My primary interests in materials engineering are mechanical metallurgy and developing microstructure-mechanical property relationships in advanced metal alloys. There are several engineering models that can accurately estimate mechanical behavior such as stress-strain, fatigue crack initiation and growth rates, fracture toughness, and creep at high temperatures; however, many of those models are fitted mathematical relationships using empirically determined constants that may not fully represent the underlying physical mechanisms governing the specific mechanical property.
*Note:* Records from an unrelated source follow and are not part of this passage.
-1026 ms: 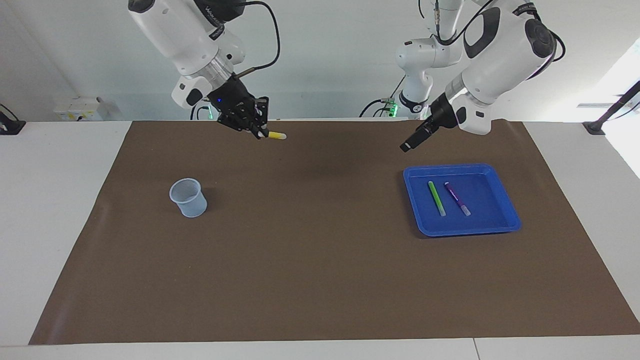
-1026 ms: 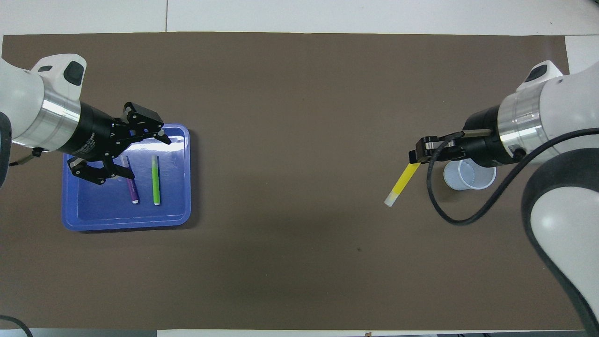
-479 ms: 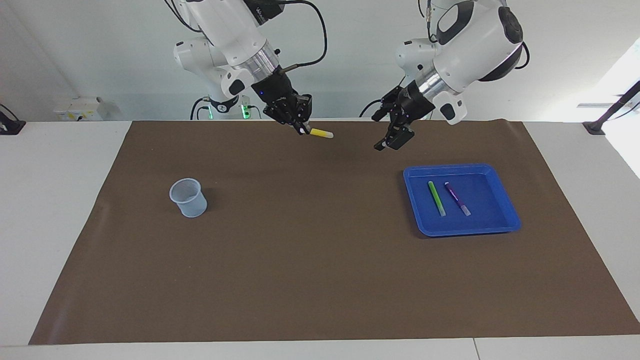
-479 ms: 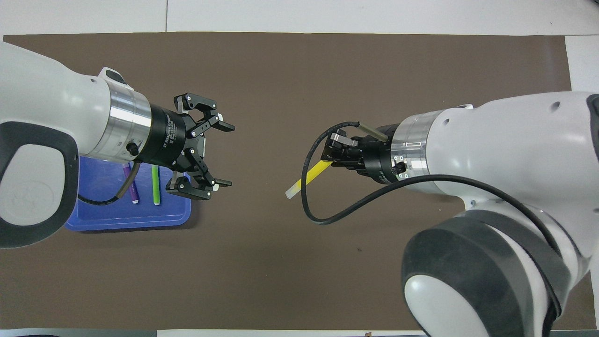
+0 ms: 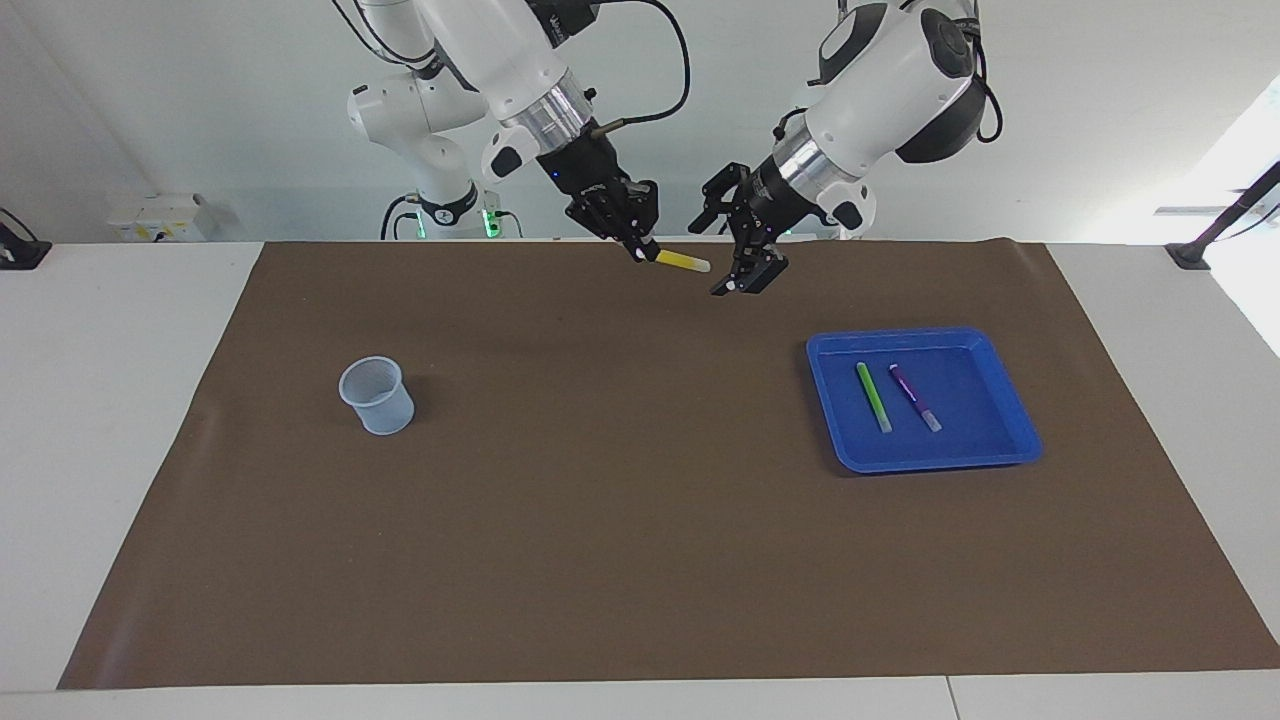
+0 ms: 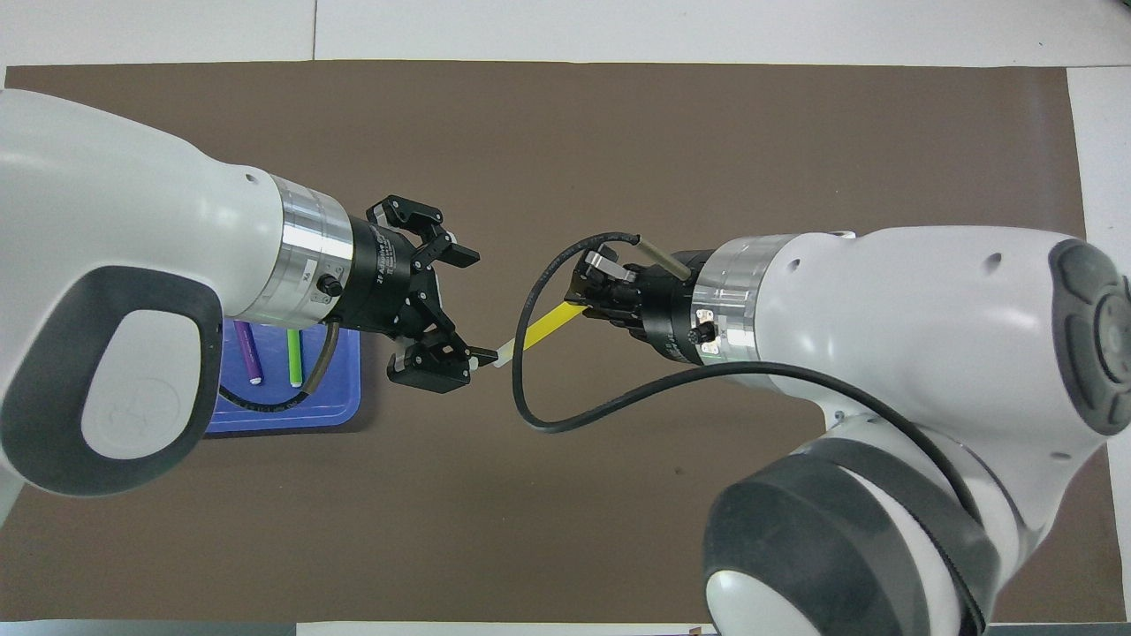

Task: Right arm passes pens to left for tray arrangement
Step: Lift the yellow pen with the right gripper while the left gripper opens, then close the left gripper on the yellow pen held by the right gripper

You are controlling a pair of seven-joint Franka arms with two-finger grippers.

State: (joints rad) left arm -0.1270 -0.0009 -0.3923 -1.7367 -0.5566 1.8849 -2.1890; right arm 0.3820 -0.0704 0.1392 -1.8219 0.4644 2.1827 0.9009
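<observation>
My right gripper (image 5: 640, 250) is shut on the yellow pen (image 5: 683, 262) and holds it in the air over the mat's edge nearest the robots, pale end toward the left arm. It also shows in the overhead view (image 6: 590, 299), with the pen (image 6: 543, 327). My left gripper (image 5: 718, 258) is open, in the air just beside the pen's pale end; in the overhead view (image 6: 470, 306) that end lies by one fingertip (image 6: 482, 356). The green pen (image 5: 873, 397) and the purple pen (image 5: 915, 397) lie side by side in the blue tray (image 5: 920, 335).
A small translucent bluish cup (image 5: 377, 396) stands on the brown mat (image 5: 620, 520) toward the right arm's end. In the overhead view my right arm hides it, and my left arm covers much of the tray (image 6: 265, 420).
Both grippers have moved toward the table's middle and closed in on each other. The right one carried the yellow pen along; the left one left the tray, open, and now stands at the pen's pale end.
</observation>
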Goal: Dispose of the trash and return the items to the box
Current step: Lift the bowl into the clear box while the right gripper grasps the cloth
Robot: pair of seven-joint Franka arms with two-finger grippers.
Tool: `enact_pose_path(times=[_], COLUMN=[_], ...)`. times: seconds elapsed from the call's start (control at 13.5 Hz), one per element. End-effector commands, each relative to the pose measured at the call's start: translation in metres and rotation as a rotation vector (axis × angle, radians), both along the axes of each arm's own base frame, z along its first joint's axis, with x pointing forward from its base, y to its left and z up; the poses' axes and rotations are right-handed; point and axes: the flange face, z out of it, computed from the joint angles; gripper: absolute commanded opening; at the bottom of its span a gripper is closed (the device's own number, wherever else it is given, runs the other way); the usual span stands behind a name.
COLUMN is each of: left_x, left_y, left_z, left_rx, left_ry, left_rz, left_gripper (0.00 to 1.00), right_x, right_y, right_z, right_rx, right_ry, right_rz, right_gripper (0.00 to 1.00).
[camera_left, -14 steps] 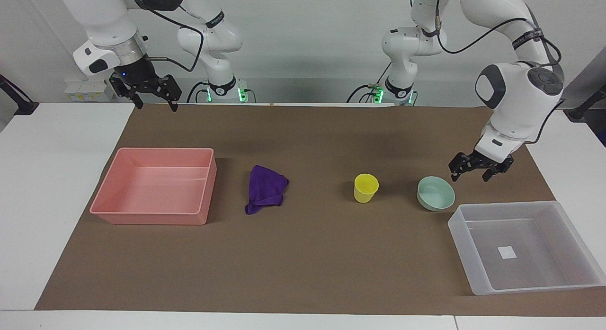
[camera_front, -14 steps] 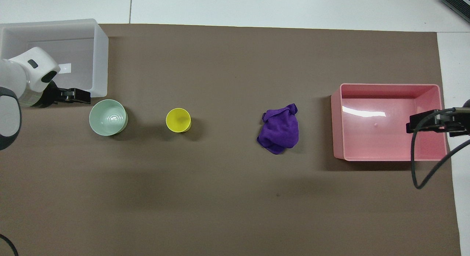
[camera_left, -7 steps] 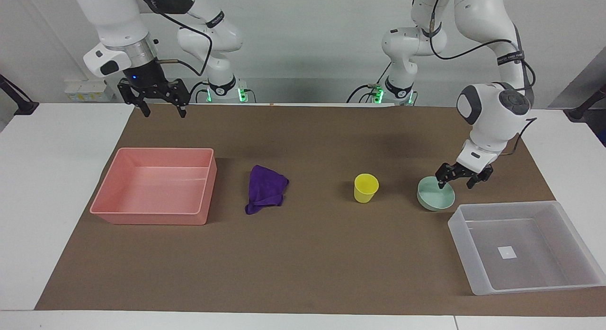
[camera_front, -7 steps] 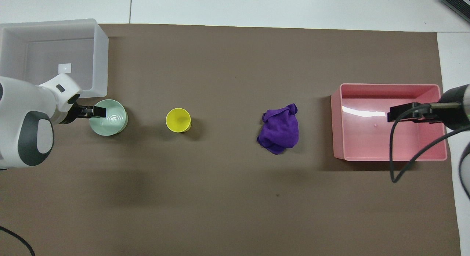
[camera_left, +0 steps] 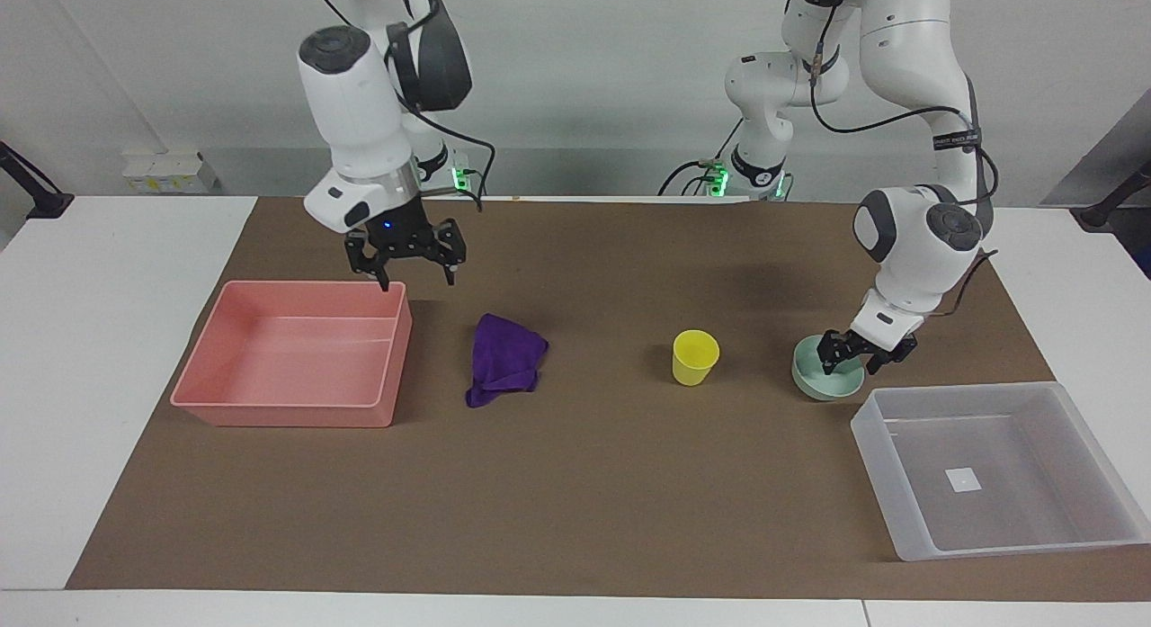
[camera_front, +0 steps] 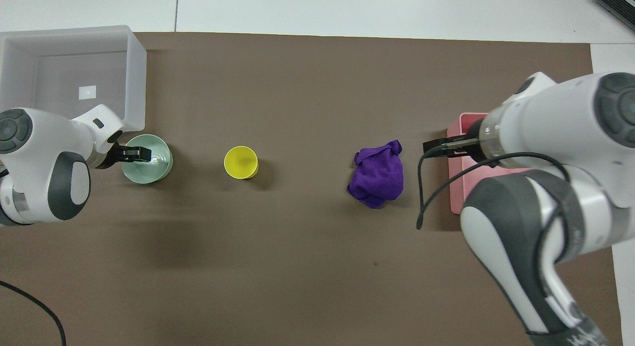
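Left hand (camera_left: 848,358), lower right of the facing view: down at the shallow round mint-green bowl (camera_left: 823,380), fingers spread and straddling the bowl's rim on the side toward the left arm's end, one finger inside. No closure visible, so I read it as not yet gripped.

Right hand (camera_left: 406,258), upper left of the facing view: up in the air over the corner of the pink rectangular plastic tray (camera_left: 292,353), fingers apart, holding nothing. Looks headed for the cloth.

Progress: nothing done as far as visible.
- small deep-purple soft fabric cloth (camera_left: 504,359), crumpled, lies on the brown paper-covered surface (camera_left: 575,483) beside the pink tray, left of frame centre.
- small bright-yellow plastic cup (camera_left: 695,356), upright, right of centre, apart from the bowl.
- rectangular translucent whitish plastic bin (camera_left: 1000,470), lower right corner, holds only its white square sticker (camera_left: 963,479); the bowl sits just beside its corner.
- pink tray has nothing in it.

Left to do: all three moves.

Materials: bowl and cup rigid, smooth, glossy; cloth limp and folded; bin thin-walled, tray opaque with a rolled rim.
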Motion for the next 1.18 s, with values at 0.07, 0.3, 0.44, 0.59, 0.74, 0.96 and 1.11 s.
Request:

My research interests involve linking mechanical behavior of metallic materials to microstructural features at a variety of length scales ranging from sub-microscopic to microscopic levels and using this understanding to develop physically-based models. This methodology is applied to Advanced Steel Processing and Products Research Center projects in the bar, plate, and sheet product areas. As part of this research mission, I was awarded an NSF CAREER Grant to study “The Stability and Influence of Metastable Retained Austenite During Fatigue of Advanced Steel Alloys,” which also involves outreach to local schools and after school programs for Denver area high school students. Through my research and teaching activities, I seek to educate undergraduate and graduate students in core physical metallurgy concepts and maintain the strong relationships between the ASPPRC and the industrial sponsors as well as forge new collaborations as opportunities present themselves.

Education

• B.S. Colorado School of Mines
• Ph.D. Georgia Institute of Technology

Research Area

• Mechanical metallurgy
• Fatigue and fracture of advanced metal alloys
• Quantitative microstructural characterization

Teaching Focus

I teach both undergraduate and graduate level courses including:

• MT445/505: Mechanical Behavior of Materials
• MT553: Theory of Dislocations and Strengthening Mechanisms
• MT560: Failure Analysis

Publications

• S. Zhang and K.O. Findley, “Quantitative assessment of the effects of microstructure on the stability of retained austenite in TRIP steels,” Acta Materialia, 61(6), April 2013, Pages 1895–1903.
• K.O. Findley, R.L. Cryderman, A.B. Nissan, D.K. Matlock, “The Effects of Inclusions on Fatigue Performance of Steel Alloys,” in AISTech 2013 Proceedings, 2013.
• Enloe, C. M., K. O. Findley, C. M. Parish, M. K. Miller, B. C. De Cooman, and J. G. Speer. “Compositional evolution of microalloy carbonitrides in a Mo-bearing microalloyed steel.” Scripta Materialia, 68: 55-58 (2012); http://dx.doi.org/10.1016/j.scriptamat.2012.09.027.
• Muckelroy, N. C., Findley, K. O., & Bodnar, R. L. (2013). Microstructure and Mechanical Properties of Direct Quenched Versus Conventional Reaustenitized and Quenched Plate. Journal of Materials Engineering and Performance, 22(2), 512-522.
• K.O. Findley, D.K. Matlock, J.G. Speer, “Microstructural Effects on Fatigue Performance of Advanced Line Pipe and Plate Steels,” Proceedings, The International Symposium on the Recent Developments in Plate Steels, AIST, Warrendale, PA, 2011, pp. 51-59.
• K.Partin, K.O. Findley, C.J. Van Tyne, “Microstructural and alloy influence on the low-temperature strengthening behavior of commercial steels used as plates,” Materials Science and Engineering A, Vol. 527, 2010, pp. 5143-5152.
• K.O. Findley, J.L. Evans, A. Saxena, “A critical assessment of fatigue crack nucleation and growth models for Ni- and Ni,Fe-based superalloys”, International Materials Reviews, Vol. 56, (2011), pp. 49-71. DOI: 10.1179/095066010X12777205875796.
• K.O. Findley, A. Saxena., “Low Cycle Fatigue in Rene 88DT at 650°C: Crack Nucleation Mechanisms and Modeling,” Met. and Mat. Trans. A, 37A: 1469-1475 (2006).

Professional Societies

• AIST – Metallurgy, Products, Processing, and Applications Committee
• ASM – Action in Education Committee
• TMS – Mechanical Behavior of Materials Committee
• ASEE